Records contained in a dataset
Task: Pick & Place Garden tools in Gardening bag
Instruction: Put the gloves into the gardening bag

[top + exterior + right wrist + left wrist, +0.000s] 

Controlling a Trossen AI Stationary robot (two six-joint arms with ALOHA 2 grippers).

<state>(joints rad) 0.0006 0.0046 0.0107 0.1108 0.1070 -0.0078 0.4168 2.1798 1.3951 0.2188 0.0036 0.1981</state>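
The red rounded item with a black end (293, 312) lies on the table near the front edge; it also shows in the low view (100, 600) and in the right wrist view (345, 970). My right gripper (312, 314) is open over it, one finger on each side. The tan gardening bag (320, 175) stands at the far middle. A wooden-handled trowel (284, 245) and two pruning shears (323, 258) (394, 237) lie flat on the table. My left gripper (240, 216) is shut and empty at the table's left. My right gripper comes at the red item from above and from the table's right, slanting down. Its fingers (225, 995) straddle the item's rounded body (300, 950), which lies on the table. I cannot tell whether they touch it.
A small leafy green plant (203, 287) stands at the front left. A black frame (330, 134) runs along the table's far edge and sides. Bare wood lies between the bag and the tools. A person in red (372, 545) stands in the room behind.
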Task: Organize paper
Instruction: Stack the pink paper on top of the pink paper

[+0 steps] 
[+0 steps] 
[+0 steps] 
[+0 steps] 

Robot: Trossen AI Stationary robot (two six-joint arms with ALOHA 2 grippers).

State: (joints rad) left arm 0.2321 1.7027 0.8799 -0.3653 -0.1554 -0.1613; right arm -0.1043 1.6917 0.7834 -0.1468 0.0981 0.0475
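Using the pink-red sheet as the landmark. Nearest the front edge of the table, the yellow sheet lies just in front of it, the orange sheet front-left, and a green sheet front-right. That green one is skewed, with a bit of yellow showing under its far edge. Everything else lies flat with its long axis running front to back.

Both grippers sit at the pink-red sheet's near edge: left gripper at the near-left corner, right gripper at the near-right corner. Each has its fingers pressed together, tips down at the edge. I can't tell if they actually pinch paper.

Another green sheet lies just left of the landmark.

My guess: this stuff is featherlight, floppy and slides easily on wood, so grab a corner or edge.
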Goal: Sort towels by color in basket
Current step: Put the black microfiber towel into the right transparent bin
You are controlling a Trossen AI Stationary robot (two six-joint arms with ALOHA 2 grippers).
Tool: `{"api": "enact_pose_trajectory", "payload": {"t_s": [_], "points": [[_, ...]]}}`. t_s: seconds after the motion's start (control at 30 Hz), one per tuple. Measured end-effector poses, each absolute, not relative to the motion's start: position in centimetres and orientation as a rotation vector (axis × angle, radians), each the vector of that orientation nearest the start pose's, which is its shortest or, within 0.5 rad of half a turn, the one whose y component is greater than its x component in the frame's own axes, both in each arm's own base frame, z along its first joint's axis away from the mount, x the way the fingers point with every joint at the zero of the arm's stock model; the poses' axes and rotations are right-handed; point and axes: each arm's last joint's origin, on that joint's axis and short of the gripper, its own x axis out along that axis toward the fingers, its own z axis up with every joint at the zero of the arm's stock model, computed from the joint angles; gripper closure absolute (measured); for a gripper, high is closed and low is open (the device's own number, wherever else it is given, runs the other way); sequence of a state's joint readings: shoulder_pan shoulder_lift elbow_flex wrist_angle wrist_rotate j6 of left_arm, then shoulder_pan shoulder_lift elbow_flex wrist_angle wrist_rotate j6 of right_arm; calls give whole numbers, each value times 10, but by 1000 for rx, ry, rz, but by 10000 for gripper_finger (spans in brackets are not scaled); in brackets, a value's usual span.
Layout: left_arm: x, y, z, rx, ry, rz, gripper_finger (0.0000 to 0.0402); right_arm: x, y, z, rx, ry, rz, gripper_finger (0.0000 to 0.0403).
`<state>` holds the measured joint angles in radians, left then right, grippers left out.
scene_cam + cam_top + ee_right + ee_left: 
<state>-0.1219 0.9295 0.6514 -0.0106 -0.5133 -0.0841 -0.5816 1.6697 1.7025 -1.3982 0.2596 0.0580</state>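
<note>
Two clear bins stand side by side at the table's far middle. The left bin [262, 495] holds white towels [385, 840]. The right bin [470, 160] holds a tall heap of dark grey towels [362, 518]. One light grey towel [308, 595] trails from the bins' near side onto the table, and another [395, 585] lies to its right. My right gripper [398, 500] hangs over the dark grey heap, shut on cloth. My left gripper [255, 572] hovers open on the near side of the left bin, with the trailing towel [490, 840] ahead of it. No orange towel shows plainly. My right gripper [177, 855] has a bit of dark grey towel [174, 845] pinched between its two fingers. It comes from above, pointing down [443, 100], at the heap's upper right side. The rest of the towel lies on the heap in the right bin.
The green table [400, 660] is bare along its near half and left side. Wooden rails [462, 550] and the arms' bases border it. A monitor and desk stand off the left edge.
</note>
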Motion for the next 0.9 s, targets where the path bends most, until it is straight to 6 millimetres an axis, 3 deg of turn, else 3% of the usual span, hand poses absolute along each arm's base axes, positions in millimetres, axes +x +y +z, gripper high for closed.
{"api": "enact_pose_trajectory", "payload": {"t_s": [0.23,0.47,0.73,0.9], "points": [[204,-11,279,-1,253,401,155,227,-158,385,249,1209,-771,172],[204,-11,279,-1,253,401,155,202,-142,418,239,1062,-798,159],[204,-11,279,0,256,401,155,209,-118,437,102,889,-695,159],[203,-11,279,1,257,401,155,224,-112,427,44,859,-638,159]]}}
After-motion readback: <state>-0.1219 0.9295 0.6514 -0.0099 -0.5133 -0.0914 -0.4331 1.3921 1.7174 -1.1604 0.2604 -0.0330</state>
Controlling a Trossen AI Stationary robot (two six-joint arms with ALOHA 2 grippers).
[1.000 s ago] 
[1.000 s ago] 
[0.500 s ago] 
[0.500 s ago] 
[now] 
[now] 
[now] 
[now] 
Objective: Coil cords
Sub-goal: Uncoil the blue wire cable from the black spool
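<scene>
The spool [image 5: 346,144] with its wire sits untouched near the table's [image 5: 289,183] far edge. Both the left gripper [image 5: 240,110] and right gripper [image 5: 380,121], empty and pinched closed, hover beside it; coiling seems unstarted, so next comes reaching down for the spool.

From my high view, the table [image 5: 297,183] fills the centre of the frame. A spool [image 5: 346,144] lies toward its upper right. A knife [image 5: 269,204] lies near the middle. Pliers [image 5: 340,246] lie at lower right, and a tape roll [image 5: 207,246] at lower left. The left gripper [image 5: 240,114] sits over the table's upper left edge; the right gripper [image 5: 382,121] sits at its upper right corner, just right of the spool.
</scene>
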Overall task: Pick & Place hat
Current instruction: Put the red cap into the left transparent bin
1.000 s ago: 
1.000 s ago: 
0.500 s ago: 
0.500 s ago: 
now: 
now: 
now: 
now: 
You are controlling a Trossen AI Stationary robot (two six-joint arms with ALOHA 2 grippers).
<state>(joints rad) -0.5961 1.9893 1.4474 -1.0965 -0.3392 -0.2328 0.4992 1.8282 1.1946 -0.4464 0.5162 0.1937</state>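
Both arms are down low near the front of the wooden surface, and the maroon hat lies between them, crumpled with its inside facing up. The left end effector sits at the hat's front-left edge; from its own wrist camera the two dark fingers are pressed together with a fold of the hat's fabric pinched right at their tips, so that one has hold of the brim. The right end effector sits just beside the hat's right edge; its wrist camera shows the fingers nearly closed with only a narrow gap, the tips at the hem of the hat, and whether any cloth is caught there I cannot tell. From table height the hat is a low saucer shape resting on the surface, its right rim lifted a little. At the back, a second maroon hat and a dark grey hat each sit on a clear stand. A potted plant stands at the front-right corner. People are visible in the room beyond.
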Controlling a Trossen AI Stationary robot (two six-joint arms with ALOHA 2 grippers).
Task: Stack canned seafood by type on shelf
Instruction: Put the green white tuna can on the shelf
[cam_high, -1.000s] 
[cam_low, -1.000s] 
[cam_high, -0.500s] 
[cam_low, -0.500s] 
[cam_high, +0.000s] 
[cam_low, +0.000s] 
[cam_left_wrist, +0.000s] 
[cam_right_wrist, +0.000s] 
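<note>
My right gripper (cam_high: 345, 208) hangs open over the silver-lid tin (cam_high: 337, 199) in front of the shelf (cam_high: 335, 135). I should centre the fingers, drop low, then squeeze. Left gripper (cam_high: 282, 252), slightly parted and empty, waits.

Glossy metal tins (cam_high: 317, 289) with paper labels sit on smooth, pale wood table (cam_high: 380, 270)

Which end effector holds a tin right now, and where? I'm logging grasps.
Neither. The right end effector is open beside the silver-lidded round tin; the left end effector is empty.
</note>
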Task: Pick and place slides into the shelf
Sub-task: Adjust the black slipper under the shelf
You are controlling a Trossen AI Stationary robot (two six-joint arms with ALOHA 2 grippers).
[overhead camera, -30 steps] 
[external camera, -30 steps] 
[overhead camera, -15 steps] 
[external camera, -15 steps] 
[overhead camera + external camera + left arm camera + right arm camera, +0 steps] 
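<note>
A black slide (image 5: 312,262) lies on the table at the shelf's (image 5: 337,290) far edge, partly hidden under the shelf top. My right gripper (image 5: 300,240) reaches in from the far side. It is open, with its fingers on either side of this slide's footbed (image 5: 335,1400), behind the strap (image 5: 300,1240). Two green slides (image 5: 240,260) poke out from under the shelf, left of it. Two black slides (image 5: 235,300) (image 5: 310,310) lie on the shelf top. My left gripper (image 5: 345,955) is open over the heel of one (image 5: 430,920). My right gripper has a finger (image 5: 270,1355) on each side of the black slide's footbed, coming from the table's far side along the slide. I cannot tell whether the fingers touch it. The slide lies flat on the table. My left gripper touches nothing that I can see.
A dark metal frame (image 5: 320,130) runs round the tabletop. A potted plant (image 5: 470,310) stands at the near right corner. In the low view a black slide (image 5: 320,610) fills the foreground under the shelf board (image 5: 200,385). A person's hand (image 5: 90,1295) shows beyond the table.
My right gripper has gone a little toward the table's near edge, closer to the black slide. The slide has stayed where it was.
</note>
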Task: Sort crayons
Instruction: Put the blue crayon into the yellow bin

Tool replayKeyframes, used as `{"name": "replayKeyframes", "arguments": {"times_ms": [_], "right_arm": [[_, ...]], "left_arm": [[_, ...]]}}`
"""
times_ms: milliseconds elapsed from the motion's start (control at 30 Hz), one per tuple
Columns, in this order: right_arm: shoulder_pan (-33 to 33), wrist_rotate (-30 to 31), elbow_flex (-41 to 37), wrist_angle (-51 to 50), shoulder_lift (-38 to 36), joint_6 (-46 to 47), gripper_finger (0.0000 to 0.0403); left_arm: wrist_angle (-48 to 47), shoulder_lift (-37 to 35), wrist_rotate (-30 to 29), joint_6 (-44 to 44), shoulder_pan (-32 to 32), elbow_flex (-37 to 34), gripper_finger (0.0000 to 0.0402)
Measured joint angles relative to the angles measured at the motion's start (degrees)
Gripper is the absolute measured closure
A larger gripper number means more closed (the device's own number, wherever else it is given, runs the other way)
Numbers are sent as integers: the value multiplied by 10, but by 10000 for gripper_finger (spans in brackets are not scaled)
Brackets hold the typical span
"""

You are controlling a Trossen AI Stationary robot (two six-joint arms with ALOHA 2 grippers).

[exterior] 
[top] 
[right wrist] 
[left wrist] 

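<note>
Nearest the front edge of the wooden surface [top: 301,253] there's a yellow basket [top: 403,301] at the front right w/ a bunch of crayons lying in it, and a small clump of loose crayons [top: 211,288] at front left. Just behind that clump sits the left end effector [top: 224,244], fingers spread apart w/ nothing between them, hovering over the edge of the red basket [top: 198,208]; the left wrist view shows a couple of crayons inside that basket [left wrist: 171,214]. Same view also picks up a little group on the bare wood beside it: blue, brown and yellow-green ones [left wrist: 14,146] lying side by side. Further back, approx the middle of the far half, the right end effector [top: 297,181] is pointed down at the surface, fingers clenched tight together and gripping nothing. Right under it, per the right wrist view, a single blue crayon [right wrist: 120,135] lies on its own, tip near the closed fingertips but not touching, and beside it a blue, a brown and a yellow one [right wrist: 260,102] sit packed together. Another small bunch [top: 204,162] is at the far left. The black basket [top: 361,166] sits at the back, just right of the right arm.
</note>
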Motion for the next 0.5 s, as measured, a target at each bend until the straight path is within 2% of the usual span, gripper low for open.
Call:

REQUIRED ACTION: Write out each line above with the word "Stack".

ANSWER BOX:
Instruction: Stack the pink paper on top of the pink paper
Task: Stack canned seafood by type on shelf

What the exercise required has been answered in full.